Europe Becomes Top LNG Destination Market
Europe’s natural gas and power crisis at the end of 2021 had already made the continent the preferred choice of spot LNG cargoes, months before Putin invaded Ukraine and upended global energy flows. Dozens of tankers with liquefied natural gas from the United States were heading to Europe in December 2021, where the gas and energy crisis had pushed regional LNG prices way above the Asian LNG benchmark and 14 times higher than the U.S. Henry Hub price. At least another ten LNG cargoes were diverted from Asia to Europe.
The top five countries of destination for U.S. LNG exports in January 2022, a month before the Russian invasion of Ukraine, were the UK, France, Spain, and Turkey, followed at a distant fifth by South Korea, the U.S. Department of Energy said in its latest LNG Monthly in mid-March with data for January.
U.S. LNG exports hit an all-time high record in January, per EIA data, and the largest share of those exports headed to Europe.
Then in February, Putin’s war in Ukraine made Europe rethink its gas dependence on Russia and prompted the European Union to seek independence from Russian fossil fuels “well before 2030, starting with gas.” Diversification of gas supply, with a hike in LNG imports, is a key near-term pillar of that plan.
At the end of last month, the EU and the United States signed a pact under which America will boost LNG supply to Europe to help it replace at least part of Russian pipeline gas supply.

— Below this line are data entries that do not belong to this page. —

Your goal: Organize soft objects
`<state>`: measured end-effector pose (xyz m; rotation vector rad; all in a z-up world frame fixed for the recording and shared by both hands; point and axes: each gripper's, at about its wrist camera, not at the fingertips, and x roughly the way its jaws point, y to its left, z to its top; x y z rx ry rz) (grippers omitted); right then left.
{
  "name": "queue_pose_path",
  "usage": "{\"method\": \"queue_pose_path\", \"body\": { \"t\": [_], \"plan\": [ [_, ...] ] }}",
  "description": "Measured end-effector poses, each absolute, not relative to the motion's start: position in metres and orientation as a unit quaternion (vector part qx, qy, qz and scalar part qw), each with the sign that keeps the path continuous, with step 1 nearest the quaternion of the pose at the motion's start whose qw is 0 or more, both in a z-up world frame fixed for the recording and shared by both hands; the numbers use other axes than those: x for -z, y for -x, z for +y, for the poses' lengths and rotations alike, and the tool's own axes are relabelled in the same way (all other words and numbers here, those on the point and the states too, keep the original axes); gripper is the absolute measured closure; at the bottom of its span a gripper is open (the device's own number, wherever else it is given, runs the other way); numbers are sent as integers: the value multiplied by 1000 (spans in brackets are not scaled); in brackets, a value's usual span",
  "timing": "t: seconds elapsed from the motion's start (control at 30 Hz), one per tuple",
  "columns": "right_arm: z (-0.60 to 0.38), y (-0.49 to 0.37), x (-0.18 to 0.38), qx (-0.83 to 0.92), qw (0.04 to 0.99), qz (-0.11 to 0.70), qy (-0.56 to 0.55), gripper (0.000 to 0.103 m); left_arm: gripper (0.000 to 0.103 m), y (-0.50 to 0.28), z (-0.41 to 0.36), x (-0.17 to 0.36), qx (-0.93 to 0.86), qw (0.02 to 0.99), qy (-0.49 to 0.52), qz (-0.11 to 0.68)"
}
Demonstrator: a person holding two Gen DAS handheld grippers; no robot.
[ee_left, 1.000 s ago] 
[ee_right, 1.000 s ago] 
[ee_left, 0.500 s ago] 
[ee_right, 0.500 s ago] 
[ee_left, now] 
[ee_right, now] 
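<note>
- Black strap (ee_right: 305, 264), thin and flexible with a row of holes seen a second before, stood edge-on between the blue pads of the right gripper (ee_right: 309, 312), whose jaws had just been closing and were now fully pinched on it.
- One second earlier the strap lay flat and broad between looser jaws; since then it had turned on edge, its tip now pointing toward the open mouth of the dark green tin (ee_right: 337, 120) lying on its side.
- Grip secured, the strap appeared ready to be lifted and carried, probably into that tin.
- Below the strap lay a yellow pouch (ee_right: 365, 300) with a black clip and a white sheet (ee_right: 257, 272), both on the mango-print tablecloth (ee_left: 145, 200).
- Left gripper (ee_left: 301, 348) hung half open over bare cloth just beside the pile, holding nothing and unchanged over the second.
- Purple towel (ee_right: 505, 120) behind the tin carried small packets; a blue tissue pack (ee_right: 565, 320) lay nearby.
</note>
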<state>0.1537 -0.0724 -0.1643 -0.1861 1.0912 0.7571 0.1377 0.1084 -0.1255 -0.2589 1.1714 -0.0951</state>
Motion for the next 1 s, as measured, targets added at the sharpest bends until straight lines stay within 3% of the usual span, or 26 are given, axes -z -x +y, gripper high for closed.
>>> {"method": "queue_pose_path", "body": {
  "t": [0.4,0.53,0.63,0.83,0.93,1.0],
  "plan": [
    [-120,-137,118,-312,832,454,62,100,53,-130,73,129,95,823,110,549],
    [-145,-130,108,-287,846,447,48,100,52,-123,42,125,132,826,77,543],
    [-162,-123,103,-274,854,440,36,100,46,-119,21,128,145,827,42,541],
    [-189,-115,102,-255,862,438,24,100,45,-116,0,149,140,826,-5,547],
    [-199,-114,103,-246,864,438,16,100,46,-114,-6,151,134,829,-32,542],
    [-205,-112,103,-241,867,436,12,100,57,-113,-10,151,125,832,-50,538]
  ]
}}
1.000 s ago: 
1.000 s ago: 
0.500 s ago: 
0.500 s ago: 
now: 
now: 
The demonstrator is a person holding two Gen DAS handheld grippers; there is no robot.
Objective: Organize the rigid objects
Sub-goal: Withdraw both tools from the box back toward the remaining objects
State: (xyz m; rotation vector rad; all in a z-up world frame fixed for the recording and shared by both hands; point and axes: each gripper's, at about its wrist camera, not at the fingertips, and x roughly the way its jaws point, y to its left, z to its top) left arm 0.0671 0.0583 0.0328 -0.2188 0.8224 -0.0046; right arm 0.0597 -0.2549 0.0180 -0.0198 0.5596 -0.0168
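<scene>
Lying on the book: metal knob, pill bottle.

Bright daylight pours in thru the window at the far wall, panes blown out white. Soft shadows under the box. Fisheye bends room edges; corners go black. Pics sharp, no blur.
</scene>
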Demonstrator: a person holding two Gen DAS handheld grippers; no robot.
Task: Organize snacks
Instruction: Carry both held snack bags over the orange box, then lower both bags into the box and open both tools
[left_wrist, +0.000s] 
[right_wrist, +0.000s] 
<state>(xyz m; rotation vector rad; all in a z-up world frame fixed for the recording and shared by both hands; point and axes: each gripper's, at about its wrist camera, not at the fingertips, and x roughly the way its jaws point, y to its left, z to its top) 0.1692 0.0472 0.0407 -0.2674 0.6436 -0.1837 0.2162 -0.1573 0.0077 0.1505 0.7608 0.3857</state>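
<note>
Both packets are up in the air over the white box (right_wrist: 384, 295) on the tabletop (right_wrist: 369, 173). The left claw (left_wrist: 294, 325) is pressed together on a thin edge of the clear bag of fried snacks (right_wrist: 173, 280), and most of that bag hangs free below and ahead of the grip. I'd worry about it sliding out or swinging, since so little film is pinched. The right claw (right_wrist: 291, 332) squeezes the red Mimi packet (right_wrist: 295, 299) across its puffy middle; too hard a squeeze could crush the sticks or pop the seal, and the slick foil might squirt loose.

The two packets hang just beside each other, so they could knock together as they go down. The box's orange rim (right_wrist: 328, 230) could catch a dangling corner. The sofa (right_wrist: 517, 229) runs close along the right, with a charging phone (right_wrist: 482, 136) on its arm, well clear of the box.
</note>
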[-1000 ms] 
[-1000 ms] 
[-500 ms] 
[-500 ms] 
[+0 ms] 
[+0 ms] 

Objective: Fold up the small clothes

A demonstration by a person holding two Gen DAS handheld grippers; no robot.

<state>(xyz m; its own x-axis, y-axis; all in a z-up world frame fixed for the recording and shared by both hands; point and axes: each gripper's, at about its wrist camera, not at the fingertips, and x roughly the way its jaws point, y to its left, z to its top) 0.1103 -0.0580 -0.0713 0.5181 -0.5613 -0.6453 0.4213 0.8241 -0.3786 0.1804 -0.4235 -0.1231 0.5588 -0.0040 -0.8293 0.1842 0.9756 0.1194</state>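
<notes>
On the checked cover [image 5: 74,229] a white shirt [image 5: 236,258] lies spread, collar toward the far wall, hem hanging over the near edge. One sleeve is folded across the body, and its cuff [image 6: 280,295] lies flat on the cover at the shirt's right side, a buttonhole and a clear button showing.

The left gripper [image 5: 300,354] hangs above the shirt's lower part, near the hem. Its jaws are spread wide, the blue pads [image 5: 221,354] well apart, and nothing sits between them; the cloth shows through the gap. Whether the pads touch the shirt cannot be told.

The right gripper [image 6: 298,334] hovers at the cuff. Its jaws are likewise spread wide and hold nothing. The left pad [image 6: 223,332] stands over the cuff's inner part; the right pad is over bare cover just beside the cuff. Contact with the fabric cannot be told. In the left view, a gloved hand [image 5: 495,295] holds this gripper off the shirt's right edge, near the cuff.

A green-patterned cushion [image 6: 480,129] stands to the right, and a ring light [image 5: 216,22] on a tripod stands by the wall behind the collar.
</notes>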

“The extra 50 bcm/year offered by the US would only cover about a third of the 155 bcm/year of imports from Russia that EU leaders want to replace. But in the context of a larger European strategy to find alternative supplies of gas, both pipeline and LNG, and to curb demand, US exports could make a significant contribution,” Ed Crooks, Vice-Chair, Americas, at Wood Mackenzie, says.
Asian Demand Growth Stalls As Prices Spike
For the short and medium-term, European LNG demand is set to be strong, keeping global spot prices elevated and drawing cargoes to Europe at the expense of Asia. Growth in LNG demand has shifted in recent months to Europe from Asia.
Asia is still the largest market for LNG imports, but its purchases in the first quarter of 2022 fell by 10 percent compared to the same quarter of 2021, per data from WoodMac cited by The Wall Street Journal. Major markets such as China, Japan, and India saw LNG imports dropping by 11 percent, 14 percent, and 25 percent, respectively. Asian power generators have been switching to coal from gas, while some industries in India have turned to naphtha or furnace oil instead of the costly natural gas, Wood Mackenzie’s vice president Valery Chow told the Journal.
In a report last month, WoodMac said: “Tightness and uncertainty in the European gas market are driving record-high volumes of LNG to the region, while demand in the rest of the world is slowing down in response to high prices.”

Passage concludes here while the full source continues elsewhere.